Don’t get me wrong I really do want to talk about muscular dystrophy and help raise awareness of this disease. Mostly I want people to understand that it doesn’t just live in my muscles. It lives in my thoughts, my plans, my fear of the future. Silence doesn’t create understanding. Awareness matters, people need to know. But at the same time, I need to have self-awareness and recognise that my self-care matters too. I need to sometimes protect myself from people’s reactions. Sometimes I don’t even know who I’m protecting when I stay quiet. Myself? The people I love. Am I holding back because I don’t want to hurt them, or because I’m afraid of what happens if I don’t?
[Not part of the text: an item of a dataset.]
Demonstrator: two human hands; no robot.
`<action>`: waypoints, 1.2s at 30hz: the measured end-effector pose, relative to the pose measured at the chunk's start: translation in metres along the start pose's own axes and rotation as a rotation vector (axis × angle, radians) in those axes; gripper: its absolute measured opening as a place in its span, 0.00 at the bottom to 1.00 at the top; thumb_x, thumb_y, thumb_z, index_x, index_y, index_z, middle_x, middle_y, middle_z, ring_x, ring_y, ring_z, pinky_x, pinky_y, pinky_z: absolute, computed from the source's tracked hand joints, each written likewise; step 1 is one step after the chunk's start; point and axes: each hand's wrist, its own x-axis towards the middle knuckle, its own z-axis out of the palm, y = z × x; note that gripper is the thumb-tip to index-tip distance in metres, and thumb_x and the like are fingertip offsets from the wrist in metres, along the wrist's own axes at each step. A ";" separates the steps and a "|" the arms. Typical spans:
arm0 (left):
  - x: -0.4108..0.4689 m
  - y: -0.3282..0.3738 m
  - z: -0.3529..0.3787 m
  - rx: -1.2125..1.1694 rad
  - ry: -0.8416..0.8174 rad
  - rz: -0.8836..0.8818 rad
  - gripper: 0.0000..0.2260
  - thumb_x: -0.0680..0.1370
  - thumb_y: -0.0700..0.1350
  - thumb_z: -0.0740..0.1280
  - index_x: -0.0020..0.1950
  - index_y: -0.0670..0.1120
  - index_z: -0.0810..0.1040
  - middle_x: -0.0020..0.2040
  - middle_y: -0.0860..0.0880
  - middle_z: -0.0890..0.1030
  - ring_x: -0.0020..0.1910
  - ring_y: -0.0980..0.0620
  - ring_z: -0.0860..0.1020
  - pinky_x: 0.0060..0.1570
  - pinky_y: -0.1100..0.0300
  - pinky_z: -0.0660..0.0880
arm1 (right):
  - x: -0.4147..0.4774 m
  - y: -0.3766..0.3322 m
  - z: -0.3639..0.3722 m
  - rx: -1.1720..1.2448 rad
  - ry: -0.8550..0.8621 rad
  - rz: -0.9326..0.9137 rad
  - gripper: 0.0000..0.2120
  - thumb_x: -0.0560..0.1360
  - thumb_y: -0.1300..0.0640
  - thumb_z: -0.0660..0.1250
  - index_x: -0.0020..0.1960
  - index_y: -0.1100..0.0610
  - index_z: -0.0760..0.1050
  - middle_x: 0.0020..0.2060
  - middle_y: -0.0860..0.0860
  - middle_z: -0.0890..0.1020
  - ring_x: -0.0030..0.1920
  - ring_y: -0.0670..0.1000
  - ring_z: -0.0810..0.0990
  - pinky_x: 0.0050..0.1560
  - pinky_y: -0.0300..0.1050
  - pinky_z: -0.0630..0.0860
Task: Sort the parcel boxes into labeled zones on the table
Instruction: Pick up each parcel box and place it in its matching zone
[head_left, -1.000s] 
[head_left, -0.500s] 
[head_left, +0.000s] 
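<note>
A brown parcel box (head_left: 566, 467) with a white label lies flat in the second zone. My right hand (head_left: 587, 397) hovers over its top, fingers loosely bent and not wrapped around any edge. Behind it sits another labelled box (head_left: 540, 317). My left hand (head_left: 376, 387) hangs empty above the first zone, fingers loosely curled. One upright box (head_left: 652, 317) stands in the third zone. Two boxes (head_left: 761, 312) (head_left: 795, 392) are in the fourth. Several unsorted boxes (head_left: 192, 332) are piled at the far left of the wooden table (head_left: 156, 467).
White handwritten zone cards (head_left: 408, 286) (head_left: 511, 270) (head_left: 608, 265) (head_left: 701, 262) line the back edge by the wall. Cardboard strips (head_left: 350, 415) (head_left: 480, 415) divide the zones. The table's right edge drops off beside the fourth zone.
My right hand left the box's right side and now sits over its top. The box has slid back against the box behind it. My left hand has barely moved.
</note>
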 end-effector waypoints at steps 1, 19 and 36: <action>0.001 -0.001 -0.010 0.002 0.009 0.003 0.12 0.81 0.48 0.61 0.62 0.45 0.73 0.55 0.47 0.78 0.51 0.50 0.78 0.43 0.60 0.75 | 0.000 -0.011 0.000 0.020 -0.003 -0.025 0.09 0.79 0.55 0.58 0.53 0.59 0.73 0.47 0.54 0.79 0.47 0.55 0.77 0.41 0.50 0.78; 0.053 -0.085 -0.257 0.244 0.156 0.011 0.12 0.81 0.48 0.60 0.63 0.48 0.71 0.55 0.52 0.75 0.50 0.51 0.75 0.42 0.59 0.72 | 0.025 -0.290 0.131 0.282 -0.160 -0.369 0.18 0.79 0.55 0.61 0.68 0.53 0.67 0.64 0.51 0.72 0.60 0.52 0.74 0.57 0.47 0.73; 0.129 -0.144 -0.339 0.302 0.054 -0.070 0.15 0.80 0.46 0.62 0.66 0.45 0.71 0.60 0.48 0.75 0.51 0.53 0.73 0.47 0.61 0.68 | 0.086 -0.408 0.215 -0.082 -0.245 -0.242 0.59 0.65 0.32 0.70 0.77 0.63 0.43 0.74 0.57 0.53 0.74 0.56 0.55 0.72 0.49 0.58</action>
People like stories about illness that end in strength. In resilience. In bravery. I don’t have that story. I’m not strong. I’m not brave. You’ll hear people say they are more than their diagnosis. I understand why that matters to them. But for me, my disease isn’t separate from who I am anymore. It has changed me. The more it takes, the less of myself I recognise. I don’t feel expanded by this experience. I feel reduced by it. Like pieces of me are being slowly erased and everyone expects me to be ok with that.
I’m just me, a woman who is trapped in a body that doesn’t feel like hers anymore. A body that changes without my permission. A body I must negotiate with every single day just to exist inside a body I no longer feel safe in. It’s hard living in a body when the constant struggles outweigh the joy. But I know I’m meant to be grateful as it could be worse, but I don’t feel grateful or lucky. And why should I feel that way when I am genuinely devastated.
All I ever wanted was for this blog to be rooted in honesty, but honesty comes with consequences, and I don’t know where the line is anymore. I don’t know when being open helps and when it makes things worse. I just know this is my truth, my story, my journey and how I feel.
And I need this to be heard.
Saying “I’m fine” is sometimes the only way I know how to survive in a body that is slowly letting me go, and I find that is the answer most people want to hear as they aren’t prepared or equipped to hear the real truth! At the end of the day,
“It is the body that I am living in that is making my soul suffer.”